= Comenses =

Ancient Celtic people of Cisalpine Gaul

The Comenses were a minor Gallic people of Cisalpine Gaul dwelling around Comum (modern Como), in the Transpadana of pre-Alpine Lombardy, during the Iron Age and the Roman period. They took their name from the town of Comum and lay within the sphere of the Insubres, the dominant people of the western Transpadana. Cato assigned Comum to the Orobii, whereas Livy treats the Comenses as a people in their own right. In 196 BC the Romans took Comum and received the surrender of 28 of the Comenses' castella (fortified strongholds), bringing the people under Roman control.

== Name ==
The people are recorded as Comenses by Livy in his narrative of the campaign of 196 BC.

The name is a Latin demonym formed from that of the town of Comum (modern Como), the central place of the people.

== Ethnic identity ==
Ancient testimony on the affiliation of Comum and its people is not consistent. Cato, quoted by Pliny, assigned Comum, together with Bergomum (modern Bergamo), to the Orobii. Livy, by contrast, mentions the Comenses as a group in their own right. The geographer Ptolemy later assigned Comum, along with Novaria (modern Novara), to the Insubres. Stéphane Bourdin reads this either as imprecision at a time when the pre-Roman ethnic identities of the area survived only as learned references, or as a reflection of the suzerainty that the Insubres exercised over the peoples around them.

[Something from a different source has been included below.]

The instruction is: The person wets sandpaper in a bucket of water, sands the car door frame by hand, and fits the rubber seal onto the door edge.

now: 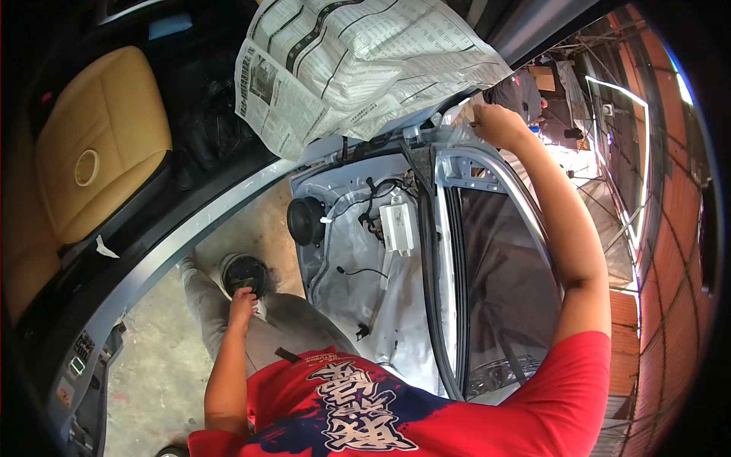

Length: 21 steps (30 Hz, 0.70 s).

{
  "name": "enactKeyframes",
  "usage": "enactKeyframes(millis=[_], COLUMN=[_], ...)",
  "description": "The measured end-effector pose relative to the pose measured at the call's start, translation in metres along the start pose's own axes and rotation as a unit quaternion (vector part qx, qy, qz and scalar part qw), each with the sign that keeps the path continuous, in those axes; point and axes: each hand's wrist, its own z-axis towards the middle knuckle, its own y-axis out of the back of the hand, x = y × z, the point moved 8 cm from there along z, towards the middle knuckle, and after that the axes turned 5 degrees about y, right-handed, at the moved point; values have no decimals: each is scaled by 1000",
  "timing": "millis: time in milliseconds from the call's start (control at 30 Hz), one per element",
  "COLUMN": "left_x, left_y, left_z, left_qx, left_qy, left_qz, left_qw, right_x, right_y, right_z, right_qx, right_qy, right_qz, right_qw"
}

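Observation:
My right hand (pixel 499 126) reaches out to the front upper corner of the opened car door (pixel 343 289). Its fingers are curled closed beside some clear plastic film (pixel 457 135); what they hold is hidden. Down by my leg hangs my left hand (pixel 242 306), above a dark shoe (pixel 245 274). Those fingers are bent closed too, and I cannot make out anything in them. The door's inner side is bare, showing a black round speaker (pixel 306 222), a white box-shaped module (pixel 396 227) and loose wiring (pixel 371 206).
Sheets of newspaper (pixel 358 68) cover the front of the car near the door hinge. A tan seat (pixel 106 145) lies to the left, past the door sill (pixel 198 221). Dark film (pixel 506 282) covers the door window. Someone in dark clothes (pixel 518 95) is beyond the door.

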Motion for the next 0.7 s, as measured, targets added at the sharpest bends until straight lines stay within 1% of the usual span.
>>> enactKeyframes(millis=[100,200,300,400,533,700], left_x=[1,2,4,5,5,-2], left_y=[-3,0,2,2,5,1], left_z=[2,5,0,3,6,-2], left_qx=[-2,-1,-9,-6,2,-9], left_qy=[-1,-2,0,0,-15,-2], left_qz=[-1,3,7,6,-8,-11], left_qw=[1000,1000,1000,1000,1000,1000], right_x=[-1,5,-3,3,6,18], right_y=[-2,3,-7,-4,-6,0], right_z=[8,3,8,10,6,7], right_qx=[20,6,83,11,22,13], right_qy=[5,4,6,16,21,25], right_qz=[-21,-19,1,-28,-43,-67], right_qw=[1000,1000,997,999,999,997])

After a related passage of Ptolemy, Elvira Migliario places the Comenses, with the Laevi and Marici of Ticinum and the Vertamocorii of Novaria, among the Gallic and Ligurian peoples over whom the Insubres extended their influence.

The Comenses belonged to the Celtic-speaking population of Lombardy, attested in the region from the 6th century BC.

== Geography ==
The Comenses were centred on Comum, at the southern end of Lake Como (the ancient Larius), in the pre-Alpine zone of Lombardy. Their territory fell within the orbit of the Insubrian-controlled area, which reached the Po to the south, the foot of the Alps to the north, the Adda to the east and the Ticino or Agogna to the west. The Insubres themselves lay to the southwest, around Mediolanum (modern Milan). The Orobii lay to the east, around Bergomum (modern Bergamo), and the Lepontii and other Alpine peoples to the north. Ermanno A. Arslan stresses that the territory of the Comenses was distinct from that of the Insubres, even where the latter held political ascendancy over them.

== History ==
In the 3rd century BC the Comenses, like other minor peoples of the region, fell within the political ascendancy of the Insubres of Mediolanum. They enter the historical record during the Roman conquest of Cisalpine Gaul, in the campaign of 196 BC. According to Livy, the Insubres roused the Comenses to arms and pitched their camp in Comenses territory. The consul Marcus Claudius Marcellus took Comum, after which 28 of the Comenses' fortified places (castella) surrendered to him. The people thereby passed under Roman control..

In the following centuries the distinct identity of the Comenses faded as the region was Romanised. The later attribution of Comum to the Insubres by Ptolemy has been read as a sign that the pre-Roman ethnic identities of the area survived, by his day, only as antiquarian references.

== Settlement and material culture ==
The proto-urban habitat of Comum lay on the heights of Pianvalle and Prestino, occupied from the 9th century BC. It was strongly reorganised in the 5th centiry, with a regular plan and drainage works, before contracting or disappearing in the 4th century BC. The location of the oppidum of Comum named in the literary sources is not known.

The relationship between Comum and its 28 dependent castella has been read in opposite ways. Stéphane Bourdin, following the model of Christian Peyre, treats the castella as clearly subordinate to the central oppidum, since they surrendered at the same time as Comum, in keeping with a hierarchy in which fortified outposts depended on a central urban place. He cautions, however, that the vocabulary of the sources (oppidum, castellum, urbs) is not a technical terminology. Ermanno A. Arslan, by contrast, reads the separate submission of the 28 castella as evidence that the Comenses had no firm central authority, each stronghold negotiating its own surrender according to its own interest.

The Comenses, like the neighbouring Alpine and Transpadane groups, underwent a progressive Latenisation comparable to that of the Insubres. In Arslan's reading, this did not amount to a full assimilation to Insubrian culture, and the minor peoples retained a character of their own.